Required action>
Take the material below from its first line through the line containing "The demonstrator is" and, please, write those lines again exactly.

Material to process>
□ □ □ □ □

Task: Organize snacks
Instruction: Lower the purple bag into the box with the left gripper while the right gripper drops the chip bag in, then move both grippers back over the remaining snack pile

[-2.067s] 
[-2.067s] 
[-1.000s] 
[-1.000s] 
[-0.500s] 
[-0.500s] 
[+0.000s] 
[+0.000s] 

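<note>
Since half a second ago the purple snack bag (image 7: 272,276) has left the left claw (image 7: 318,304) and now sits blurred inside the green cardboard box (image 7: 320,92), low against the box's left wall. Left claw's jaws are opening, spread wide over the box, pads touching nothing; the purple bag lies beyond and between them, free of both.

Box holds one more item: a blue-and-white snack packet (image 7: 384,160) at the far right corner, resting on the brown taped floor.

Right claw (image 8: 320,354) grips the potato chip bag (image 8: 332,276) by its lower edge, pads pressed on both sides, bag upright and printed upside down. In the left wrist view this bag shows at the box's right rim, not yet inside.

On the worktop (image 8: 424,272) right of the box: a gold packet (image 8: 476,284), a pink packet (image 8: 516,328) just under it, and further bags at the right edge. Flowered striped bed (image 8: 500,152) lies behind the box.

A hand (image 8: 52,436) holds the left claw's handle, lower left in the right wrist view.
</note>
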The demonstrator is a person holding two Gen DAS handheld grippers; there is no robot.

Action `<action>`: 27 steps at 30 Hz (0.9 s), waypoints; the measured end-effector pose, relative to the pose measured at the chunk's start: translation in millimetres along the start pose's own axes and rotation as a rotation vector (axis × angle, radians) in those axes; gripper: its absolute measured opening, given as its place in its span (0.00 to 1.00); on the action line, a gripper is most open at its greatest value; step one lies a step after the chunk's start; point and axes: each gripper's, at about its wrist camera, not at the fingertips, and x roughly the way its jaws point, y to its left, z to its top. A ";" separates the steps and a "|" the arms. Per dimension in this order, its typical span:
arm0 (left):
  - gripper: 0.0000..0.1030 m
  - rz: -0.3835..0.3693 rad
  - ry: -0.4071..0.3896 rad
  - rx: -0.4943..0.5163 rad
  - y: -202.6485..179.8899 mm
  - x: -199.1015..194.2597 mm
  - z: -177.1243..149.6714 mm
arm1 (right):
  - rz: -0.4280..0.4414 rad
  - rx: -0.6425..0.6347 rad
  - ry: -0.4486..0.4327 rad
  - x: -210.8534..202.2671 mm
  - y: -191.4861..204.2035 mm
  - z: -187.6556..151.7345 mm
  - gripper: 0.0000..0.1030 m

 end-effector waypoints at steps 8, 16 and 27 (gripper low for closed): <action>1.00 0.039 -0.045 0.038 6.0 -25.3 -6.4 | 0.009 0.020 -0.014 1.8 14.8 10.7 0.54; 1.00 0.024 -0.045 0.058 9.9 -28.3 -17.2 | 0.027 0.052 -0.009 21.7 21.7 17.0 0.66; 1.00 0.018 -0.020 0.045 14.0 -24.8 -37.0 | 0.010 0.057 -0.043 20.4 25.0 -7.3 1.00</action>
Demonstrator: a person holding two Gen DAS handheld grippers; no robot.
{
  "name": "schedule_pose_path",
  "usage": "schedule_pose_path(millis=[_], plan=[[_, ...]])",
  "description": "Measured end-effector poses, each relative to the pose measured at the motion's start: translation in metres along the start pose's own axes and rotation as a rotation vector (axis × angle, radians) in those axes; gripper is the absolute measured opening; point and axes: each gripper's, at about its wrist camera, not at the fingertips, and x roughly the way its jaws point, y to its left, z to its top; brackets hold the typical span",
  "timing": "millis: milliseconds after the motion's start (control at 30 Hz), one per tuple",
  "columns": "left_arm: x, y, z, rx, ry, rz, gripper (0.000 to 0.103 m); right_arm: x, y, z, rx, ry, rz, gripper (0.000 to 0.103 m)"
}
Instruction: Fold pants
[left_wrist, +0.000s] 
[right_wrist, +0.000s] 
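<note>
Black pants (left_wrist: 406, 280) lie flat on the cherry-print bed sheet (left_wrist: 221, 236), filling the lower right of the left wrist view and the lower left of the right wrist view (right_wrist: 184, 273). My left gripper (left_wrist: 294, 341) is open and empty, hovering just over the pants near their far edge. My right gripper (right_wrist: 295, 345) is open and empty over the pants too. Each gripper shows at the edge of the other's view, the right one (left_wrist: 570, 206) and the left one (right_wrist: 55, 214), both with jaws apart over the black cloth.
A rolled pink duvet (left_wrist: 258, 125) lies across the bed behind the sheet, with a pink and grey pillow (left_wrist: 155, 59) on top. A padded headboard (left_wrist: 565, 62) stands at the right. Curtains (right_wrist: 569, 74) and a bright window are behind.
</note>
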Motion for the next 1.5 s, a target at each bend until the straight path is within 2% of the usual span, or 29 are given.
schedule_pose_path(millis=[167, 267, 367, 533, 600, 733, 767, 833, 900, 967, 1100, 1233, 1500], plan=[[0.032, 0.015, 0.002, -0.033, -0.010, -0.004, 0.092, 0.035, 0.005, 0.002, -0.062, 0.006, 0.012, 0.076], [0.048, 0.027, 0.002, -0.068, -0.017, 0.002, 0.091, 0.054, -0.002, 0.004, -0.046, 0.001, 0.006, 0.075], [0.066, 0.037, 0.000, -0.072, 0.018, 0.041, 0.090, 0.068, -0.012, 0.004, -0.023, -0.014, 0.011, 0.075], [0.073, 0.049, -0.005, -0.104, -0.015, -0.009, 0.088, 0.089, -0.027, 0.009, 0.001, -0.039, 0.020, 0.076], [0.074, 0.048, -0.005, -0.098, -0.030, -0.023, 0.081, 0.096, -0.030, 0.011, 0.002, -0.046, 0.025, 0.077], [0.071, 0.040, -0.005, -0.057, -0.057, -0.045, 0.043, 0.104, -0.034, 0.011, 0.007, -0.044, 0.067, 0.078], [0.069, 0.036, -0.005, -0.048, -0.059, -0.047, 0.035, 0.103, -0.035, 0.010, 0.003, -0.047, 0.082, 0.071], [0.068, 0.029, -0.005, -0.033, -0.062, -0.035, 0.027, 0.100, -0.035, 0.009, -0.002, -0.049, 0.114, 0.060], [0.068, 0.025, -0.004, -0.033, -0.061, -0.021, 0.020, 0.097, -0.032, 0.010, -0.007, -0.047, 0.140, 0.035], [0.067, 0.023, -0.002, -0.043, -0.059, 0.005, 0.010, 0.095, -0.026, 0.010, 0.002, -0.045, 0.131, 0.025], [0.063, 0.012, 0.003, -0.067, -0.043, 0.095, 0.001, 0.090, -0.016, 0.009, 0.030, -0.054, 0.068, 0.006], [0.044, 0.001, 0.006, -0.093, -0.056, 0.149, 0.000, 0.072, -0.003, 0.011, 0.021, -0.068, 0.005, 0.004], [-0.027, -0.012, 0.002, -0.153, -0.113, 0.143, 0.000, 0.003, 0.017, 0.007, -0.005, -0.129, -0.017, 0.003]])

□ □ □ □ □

Answer box>
Task: Organize snacks
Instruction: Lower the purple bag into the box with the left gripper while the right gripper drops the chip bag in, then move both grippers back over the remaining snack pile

[-2.067s] 
[-2.067s] 
[-1.000s] 
[-1.000s] 
[-0.500s] 
[-0.500s] 
[+0.000s] 
[+0.000s] 

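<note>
Since half a second ago the purple snack bag (image 7: 272,276) has left the left claw (image 7: 318,304) and now sits blurred inside the green cardboard box (image 7: 320,92), low against the box's left wall. Left claw's jaws are opening, spread wide over the box, pads touching nothing; the purple bag lies beyond and between them, free of both.

Box holds one more item: a blue-and-white snack packet (image 7: 384,160) at the far right corner, resting on the brown taped floor.

Right claw (image 8: 320,354) grips the potato chip bag (image 8: 332,276) by its lower edge, pads pressed on both sides, bag upright and printed upside down. In the left wrist view this bag shows at the box's right rim, not yet inside.

On the worktop (image 8: 424,272) right of the box: a gold packet (image 8: 476,284), a pink packet (image 8: 516,328) just under it, and further bags at the right edge. Flowered striped bed (image 8: 500,152) lies behind the box.

A hand (image 8: 52,436) holds the left claw's handle, lower left in the right wrist view.
</note>
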The demonstrator is a person holding two Gen DAS handheld grippers; there is no robot.

The answer to this exercise has been fully stated.